I am a toddler’s mother.
I can’t imagine life any different.
In the future I may look back and wonder how crazy life used to be.
Life with z is full of tantrums lately. Tantrums over tiny things- a speck of dirt in the bathtub is followed by immediate draining of the tub followed by a demand for more clean water. Now.
Today I was trying to get her to nap and she wasn’t having it. She disappeared and came back announcing:
“Baby A uth gaye” meaning “baby A woke up.”
Groggy me- “kaisay?!” meaning “how?!”
Z proudly – “Mai nai us ko Jagaya!” Meaning “I woke her!”
Me still groggy – “kaisay?!” Meaning “how?!”
Z- “mainai us ko mou ko touch kya aisay!” Meaning “I touched her face like this!” upon which Z demonstrated by taking her hand and squeezed her own cheeks hard.
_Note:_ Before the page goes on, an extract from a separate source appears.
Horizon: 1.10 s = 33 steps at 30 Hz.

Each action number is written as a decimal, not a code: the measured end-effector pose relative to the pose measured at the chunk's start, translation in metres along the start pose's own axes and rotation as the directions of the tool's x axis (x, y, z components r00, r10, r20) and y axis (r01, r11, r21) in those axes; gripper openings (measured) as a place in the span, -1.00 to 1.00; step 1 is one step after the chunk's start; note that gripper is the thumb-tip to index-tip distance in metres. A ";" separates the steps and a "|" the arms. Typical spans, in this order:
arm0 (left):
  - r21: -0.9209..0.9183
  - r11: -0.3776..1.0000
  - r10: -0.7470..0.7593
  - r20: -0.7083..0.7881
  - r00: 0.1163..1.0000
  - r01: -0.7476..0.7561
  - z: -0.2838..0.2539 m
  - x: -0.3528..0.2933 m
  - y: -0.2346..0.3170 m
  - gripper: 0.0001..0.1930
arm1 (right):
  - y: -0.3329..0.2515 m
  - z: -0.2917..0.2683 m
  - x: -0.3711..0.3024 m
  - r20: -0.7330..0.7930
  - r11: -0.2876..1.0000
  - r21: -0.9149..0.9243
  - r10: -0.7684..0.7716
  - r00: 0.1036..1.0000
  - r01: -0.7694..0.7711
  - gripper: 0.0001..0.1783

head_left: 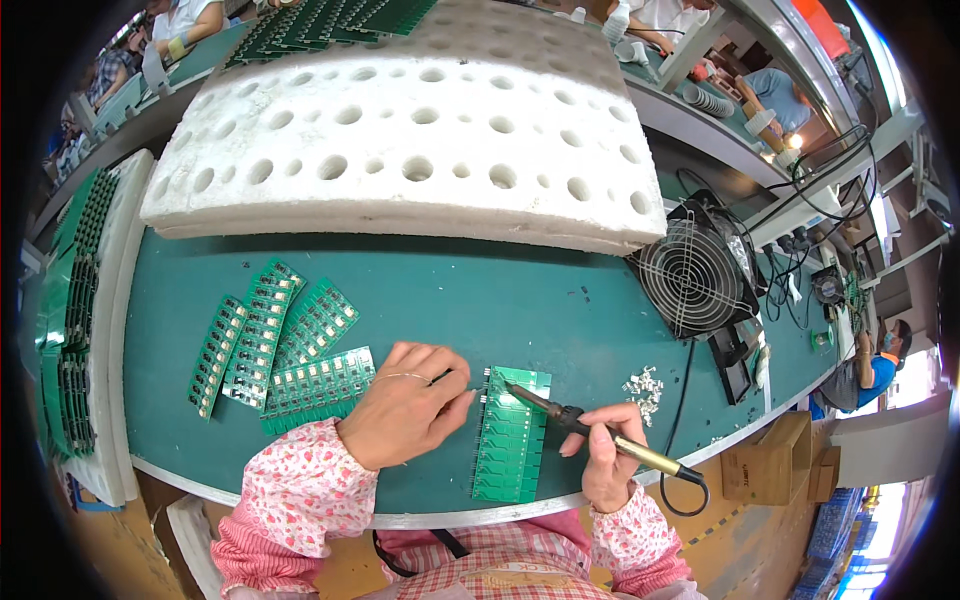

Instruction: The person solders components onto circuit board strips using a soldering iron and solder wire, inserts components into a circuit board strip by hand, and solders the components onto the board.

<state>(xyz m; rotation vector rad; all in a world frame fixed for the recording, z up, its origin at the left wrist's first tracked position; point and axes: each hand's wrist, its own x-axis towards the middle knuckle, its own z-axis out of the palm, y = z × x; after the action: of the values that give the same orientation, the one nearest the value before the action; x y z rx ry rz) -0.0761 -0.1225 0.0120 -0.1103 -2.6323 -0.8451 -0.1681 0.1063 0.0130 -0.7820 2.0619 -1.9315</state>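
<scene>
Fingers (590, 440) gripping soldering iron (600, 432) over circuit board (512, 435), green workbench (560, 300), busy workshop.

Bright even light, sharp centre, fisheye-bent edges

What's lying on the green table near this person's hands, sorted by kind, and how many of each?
Green circuit boards fanned beside the left hand: 4
Green circuit board being worked on: 1
Soldering iron, in the right hand: 1
Small fan: 1
Pile of small metal parts: 1
Total: 8
</scene>
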 end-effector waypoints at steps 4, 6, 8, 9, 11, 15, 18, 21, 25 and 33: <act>-0.038 0.999 0.015 0.021 1.000 -0.014 -0.002 0.001 0.001 -0.92 | 0.002 -0.004 -0.009 -0.032 0.997 0.078 -0.011 0.999 0.013 -0.83; -0.041 0.999 0.025 0.030 0.999 -0.024 -0.002 0.001 0.002 -0.92 | 0.001 -0.005 -0.010 -0.011 0.999 0.052 0.000 1.000 0.000 -0.84; -0.041 0.999 0.035 0.038 0.999 -0.033 -0.003 0.001 0.002 -0.91 | 0.001 -0.003 -0.009 0.009 0.999 0.044 0.013 1.000 -0.013 -0.84; -0.044 0.998 0.040 0.040 0.998 -0.038 -0.003 0.001 0.002 -0.91 | 0.001 -0.002 -0.009 0.020 0.999 0.040 0.019 1.000 -0.020 -0.84; -0.047 0.998 0.044 0.042 0.998 -0.042 -0.002 0.001 0.002 -0.91 | 0.001 -0.002 -0.007 0.031 1.000 0.024 0.016 0.999 -0.017 -0.84; -0.044 0.998 0.046 0.046 0.998 -0.044 -0.001 0.001 0.003 -0.92 | -0.002 -0.001 -0.006 0.068 0.997 -0.061 0.042 0.997 -0.037 -0.77; -0.039 0.998 0.051 0.041 0.998 -0.049 0.001 0.000 0.003 -0.91 | -0.004 0.001 -0.005 0.085 0.997 -0.068 0.040 0.996 -0.034 -0.78; -0.022 0.998 0.054 0.027 0.998 -0.054 0.004 0.001 0.003 -0.90 | -0.006 0.003 -0.003 0.098 0.996 -0.081 0.040 0.994 -0.032 -0.79; -0.004 0.999 0.054 0.020 0.998 -0.054 0.006 0.001 0.003 -0.89 | -0.005 0.002 -0.003 0.095 0.997 -0.071 0.020 0.995 -0.013 -0.80; -0.011 0.998 0.060 0.029 0.998 -0.059 0.004 0.001 0.002 -0.89 | -0.005 0.002 -0.003 0.113 0.996 -0.085 -0.006 0.994 0.016 -0.82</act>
<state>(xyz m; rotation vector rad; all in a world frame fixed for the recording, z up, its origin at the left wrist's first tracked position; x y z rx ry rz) -0.0780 -0.1184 0.0105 -0.2042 -2.6381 -0.8434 -0.1637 0.1059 0.0166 -0.9014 2.0887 -1.7703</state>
While this conversation was going on, baby A had indeed woken up indignantly and was wailing away. Whereas Z was still happily walking around without remorse, and ran to wake yet another person, my mother, to share how she had indeed woken up baby A.
Two peacefully sleeping people were woken up in minutes by Z. Double sigh.
When I think of Z now, our life is so much more challenging than early 2 year old Z. Months ago Z was cooperative and malleable. Dress-wearing-Z. This almost-3-Z has to have her way and likes to cause mischief. Pert dresses be gone: polka dot leggings with striped mini shorts pulled over with mismatched outgrown tees are favored. I can’t help feeling tired when she squirts tears over tiny things.
But when I think of Z bigger, say a ten-year-old I can’t help feeling a pang, the sort of pang when I see baby A already fitting in 6 month clothes, shedding her newborn ways, and acquiring cheeks that Z never had. This pang intensifies when I think of a sober Z quietly sitting at a table, taller and lanky, doing homework.
Z is energy, giggly, cheeky, cereal-dropping-then-rubbing-into-rug, oh-so-loud, two-almost-three.
And yes, tiring, but when I think of her as a ten-year-old I just don’t know what I will do. After all, I am a toddler’s mother.